Escalade dans le conflit entre la Somalie et l'Ethiopie

L'Ethiopie, principal allié des Etats-Unis dans la Corne de l'Afrique, a engagé ces derniers jours son armée en Somalie arguant que l'implantation d'un mouvement islamiste puissant chez son voisin livré au chaos depuis quinze ans constituait une menace intolérable pour sa sécurité.

C'est l'escalade dans la bataille. L'Ethiopie, principal allié des Etats-Unis dans la Corne de l'Afrique, a engagé ces derniers jours son armée en Somalie arguant que l'implantation d'un mouvement islamiste puissant chez son voisin livré au chaos depuis quinze ans constituait une menace intolérable pour sa sécurité. Pour Addis Abeba, les tribunaux islamiques constituent une menace à plus d'un titre, selon un haut responsable du ministère éthiopien des Affaires étrangères. Ils "soutiennent et arment des opposants politiques, des séparatistes éthiopiens qui menacent la sécurité de notre pays", a déclaré ce responsable s'exprimant dimanche 24 décembre sous couvert d'anonymat. Il a indiqué que des "incursions massives de terroristes avaient été signalées ces derniers temps".

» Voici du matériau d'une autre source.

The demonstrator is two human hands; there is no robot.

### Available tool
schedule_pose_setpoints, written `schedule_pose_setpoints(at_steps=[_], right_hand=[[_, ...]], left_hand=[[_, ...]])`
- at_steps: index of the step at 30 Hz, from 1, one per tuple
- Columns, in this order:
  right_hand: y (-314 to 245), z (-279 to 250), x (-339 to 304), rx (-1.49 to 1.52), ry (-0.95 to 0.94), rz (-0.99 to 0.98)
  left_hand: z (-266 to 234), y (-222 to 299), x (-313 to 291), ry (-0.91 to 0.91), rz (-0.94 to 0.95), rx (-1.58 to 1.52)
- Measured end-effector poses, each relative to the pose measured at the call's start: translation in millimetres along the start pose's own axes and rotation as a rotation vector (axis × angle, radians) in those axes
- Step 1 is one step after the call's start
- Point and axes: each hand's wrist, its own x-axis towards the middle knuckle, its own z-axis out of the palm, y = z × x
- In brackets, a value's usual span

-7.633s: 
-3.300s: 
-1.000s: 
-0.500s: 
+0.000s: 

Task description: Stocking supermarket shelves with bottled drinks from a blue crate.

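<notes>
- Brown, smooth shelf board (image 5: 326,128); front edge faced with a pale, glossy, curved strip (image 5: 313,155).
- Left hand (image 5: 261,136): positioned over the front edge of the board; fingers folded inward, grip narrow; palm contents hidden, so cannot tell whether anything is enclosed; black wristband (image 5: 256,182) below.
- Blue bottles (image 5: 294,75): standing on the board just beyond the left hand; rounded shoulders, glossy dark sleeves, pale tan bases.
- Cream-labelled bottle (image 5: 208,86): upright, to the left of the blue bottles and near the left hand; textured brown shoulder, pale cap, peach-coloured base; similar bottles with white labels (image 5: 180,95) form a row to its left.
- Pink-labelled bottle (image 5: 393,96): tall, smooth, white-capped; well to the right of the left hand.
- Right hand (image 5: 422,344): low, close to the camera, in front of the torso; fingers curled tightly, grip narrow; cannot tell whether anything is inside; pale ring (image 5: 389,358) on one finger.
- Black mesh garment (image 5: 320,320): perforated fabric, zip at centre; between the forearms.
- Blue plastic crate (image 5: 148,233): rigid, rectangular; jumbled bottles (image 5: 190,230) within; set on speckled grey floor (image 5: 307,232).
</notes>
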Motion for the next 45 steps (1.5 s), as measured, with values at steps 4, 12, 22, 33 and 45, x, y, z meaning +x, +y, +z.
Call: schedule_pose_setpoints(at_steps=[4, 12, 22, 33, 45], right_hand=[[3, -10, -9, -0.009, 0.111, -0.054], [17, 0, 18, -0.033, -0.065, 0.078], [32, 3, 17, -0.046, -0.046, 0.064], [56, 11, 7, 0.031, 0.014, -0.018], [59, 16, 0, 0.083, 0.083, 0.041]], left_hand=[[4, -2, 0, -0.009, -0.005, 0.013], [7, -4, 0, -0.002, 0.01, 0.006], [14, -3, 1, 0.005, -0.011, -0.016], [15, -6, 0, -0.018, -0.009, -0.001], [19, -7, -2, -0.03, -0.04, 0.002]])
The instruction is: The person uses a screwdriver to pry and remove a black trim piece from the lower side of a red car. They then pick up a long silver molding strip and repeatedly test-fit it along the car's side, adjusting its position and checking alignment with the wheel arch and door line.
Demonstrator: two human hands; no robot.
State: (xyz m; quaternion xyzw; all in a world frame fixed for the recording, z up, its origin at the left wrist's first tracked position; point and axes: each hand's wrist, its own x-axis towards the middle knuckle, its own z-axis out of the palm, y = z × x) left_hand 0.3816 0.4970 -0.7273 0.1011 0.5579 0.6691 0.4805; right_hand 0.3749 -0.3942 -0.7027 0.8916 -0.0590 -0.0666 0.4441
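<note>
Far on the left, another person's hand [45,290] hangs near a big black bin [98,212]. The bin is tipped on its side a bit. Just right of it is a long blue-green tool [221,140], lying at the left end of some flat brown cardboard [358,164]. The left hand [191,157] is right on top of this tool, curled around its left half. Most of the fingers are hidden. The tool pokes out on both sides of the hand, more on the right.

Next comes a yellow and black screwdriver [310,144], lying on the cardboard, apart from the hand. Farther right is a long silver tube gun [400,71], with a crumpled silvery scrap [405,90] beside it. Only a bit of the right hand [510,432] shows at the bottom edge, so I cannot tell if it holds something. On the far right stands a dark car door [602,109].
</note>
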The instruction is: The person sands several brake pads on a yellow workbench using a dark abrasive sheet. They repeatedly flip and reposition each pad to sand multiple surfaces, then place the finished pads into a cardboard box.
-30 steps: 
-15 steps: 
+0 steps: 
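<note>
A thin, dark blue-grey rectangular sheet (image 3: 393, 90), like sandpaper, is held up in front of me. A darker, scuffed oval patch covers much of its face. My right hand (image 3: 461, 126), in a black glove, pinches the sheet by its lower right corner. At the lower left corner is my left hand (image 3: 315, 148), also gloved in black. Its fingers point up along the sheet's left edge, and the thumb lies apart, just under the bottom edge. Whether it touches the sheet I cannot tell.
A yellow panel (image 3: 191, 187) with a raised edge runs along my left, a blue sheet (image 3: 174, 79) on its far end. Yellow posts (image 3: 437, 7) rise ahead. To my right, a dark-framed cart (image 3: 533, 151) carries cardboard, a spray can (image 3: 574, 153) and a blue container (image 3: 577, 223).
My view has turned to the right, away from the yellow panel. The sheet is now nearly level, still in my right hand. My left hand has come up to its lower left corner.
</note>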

Addis Abeba -qui bénéficie d'un programme d'assistance militaire américain depuis 2002, notamment dans le contre-terrorisme- a la même analyse que Washington sur la nature d'une partie des islamistes somaliens. Selon les deux capitales, ils sont liés au terrorisme international et particulièrement au réseau Al-Qaïda d'Oussama ben Laden.

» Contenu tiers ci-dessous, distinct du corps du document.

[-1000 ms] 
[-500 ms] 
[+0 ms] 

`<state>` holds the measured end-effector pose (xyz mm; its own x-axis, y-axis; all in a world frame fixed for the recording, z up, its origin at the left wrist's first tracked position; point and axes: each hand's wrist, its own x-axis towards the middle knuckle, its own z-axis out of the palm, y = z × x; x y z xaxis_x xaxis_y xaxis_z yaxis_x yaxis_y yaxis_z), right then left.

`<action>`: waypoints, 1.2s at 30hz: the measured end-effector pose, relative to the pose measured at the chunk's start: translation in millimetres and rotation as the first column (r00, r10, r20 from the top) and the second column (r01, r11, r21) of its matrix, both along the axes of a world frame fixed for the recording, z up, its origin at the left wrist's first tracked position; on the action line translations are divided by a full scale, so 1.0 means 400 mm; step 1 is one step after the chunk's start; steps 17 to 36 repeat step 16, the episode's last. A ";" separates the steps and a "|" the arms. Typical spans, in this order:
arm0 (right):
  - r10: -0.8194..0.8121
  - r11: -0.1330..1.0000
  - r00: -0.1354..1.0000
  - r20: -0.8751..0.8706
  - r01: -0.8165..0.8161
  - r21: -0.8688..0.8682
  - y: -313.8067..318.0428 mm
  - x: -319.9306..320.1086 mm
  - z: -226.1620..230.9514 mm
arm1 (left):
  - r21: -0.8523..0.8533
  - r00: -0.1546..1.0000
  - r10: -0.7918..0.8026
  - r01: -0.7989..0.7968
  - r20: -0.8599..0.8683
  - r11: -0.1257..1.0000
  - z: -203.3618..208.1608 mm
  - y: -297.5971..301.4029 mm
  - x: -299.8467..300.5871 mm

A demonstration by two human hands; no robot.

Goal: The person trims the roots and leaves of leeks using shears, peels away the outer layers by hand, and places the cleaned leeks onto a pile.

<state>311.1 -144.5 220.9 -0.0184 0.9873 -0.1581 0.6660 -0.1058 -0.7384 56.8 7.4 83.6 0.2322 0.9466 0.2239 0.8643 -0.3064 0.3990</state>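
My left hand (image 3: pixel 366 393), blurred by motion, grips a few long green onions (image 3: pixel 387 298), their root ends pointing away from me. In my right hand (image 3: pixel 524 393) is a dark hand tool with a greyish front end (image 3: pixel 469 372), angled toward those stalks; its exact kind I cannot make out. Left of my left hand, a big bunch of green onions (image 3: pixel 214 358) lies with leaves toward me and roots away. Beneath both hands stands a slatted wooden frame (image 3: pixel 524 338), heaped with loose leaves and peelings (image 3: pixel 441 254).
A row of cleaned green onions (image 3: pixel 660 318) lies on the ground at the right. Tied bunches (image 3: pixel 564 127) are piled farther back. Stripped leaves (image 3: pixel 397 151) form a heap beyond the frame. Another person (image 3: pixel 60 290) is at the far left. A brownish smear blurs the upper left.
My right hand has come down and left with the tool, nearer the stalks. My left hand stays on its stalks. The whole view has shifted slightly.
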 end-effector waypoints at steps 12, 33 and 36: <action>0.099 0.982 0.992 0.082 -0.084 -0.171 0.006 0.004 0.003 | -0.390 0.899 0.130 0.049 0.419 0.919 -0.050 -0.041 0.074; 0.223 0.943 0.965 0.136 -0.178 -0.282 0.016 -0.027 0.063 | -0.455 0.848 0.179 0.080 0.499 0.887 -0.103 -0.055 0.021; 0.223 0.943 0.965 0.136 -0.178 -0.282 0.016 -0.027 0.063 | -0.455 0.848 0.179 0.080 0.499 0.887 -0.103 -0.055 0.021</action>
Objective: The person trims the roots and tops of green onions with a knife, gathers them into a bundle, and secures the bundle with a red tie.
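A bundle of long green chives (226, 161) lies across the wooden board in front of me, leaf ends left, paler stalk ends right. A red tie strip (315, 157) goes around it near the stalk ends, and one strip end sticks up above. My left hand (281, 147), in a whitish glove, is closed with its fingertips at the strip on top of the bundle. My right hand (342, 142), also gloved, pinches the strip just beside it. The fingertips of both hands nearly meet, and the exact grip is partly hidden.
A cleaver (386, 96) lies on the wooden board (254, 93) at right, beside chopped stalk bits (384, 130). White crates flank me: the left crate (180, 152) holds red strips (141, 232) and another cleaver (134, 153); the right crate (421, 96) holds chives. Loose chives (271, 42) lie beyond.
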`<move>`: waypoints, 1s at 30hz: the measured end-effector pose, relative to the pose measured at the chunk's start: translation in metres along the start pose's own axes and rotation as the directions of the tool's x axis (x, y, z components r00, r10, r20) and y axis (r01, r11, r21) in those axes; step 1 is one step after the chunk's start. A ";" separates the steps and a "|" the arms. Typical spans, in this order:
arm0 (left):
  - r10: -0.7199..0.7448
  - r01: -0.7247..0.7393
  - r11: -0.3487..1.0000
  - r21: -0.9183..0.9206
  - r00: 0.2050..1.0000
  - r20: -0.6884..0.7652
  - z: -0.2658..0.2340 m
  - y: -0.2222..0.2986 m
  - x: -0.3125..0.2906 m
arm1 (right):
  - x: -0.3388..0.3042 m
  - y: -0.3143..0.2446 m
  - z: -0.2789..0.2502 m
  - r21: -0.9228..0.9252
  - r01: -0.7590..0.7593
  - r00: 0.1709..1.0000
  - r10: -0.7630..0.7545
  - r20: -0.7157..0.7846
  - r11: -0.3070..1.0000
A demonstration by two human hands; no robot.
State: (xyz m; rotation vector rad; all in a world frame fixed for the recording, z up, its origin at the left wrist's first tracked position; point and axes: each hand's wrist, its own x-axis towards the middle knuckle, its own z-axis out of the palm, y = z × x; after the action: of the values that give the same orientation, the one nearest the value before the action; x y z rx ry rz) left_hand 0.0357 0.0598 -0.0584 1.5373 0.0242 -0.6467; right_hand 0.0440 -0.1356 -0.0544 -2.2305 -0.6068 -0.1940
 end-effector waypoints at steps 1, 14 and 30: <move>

Mi-décembre, Washington a ainsi estimé qu'Al-Qaïda avait désormais pris le contrôle des tribunaux islamiques.
"Le Conseil des tribunaux islamiques est désormais contrôlé par des individus appartenant à des cellules d'al-Qaïda", a affirmé le 14 décembre la secrétaire d'Etat adjointe aux Affaires africaines, Jendayi Fraser: "les plus hauts responsables des tribunaux sont des extrémistes purs et durs, ce sont des terroristes".

Début 2006, Washington a apporté un soutien financier à une coalition de chefs de guerre somaliens pour contrer les islamistes. L'opération s'est soldée par un fiasco qui a permis aux islamistes de prendre la capitale puis la majeure partie du centre et du sud du pays en quelques mois, avec à leur tête cheikh Hassan Dahir Aweys, répertorié comme terroriste par les Etats-Unis.

Cheikh Aweys a multiplié les appels au "jihad" (guerre sainte) contre l'Ethiopie, pays majoritairement chrétien, en "oubliant que notre pays compte une forte population musulmane depuis des siècles", souligne le responsable éthiopien. Aux yeux des Ethiopiens, la perspective de voir le chef des islamistes s'imposer en Somalie est inacceptable, du fait de son passé et de sa volonté de rassembler tous les Somalis, ethnie implantée à Djibouti, au Kenya et en Ethiopie, dans la région de l'Ogaden.

Adepte de la "grande Somalie", cheikh Aweys a d'ailleurs participé dans les années 70 à la guerre de l'Ogaden et l'Ethiopie l'accuse d'avoir par la suite organisé des attentats sur son sol. La Somalie et l'Ethiopie s'étaient affrontées après des revendications territoriales de l'ancien dictateur déchu Mohamed Siad Barre qui voulait créer une "grande Somalie" englobant Djibouti, ainsi qu'une partie de l'Ethiopie et du Kenya. La chute de Siad Barre en 1991 a précipité la Somalie dans la guerre civile. Ce conflit toujours en cours a permis à Addis Abeba de tisser de solides alliances en Somalie. Aussi, quand cheikh Aweys a pris en juin la direction du Conseil suprême islamique de Somalie (SICS), Addis Abeba a immédiatement pris fait et cause pour un de ses plus anciens et plus farouches ennemis somaliens, l'actuel président Abdullahi Yusuf Ahmed, fondateur en 1998 de la région autoproclamée autonome du Puntland (nord-est du pays). Depuis, Addis Abeba n'a cessé de prévenir que l'Ethiopie n'hésiterait pas à lancer une opération militaire d'envergure contre les islamistes s'ils s'attaquaient au gouvernement de transition.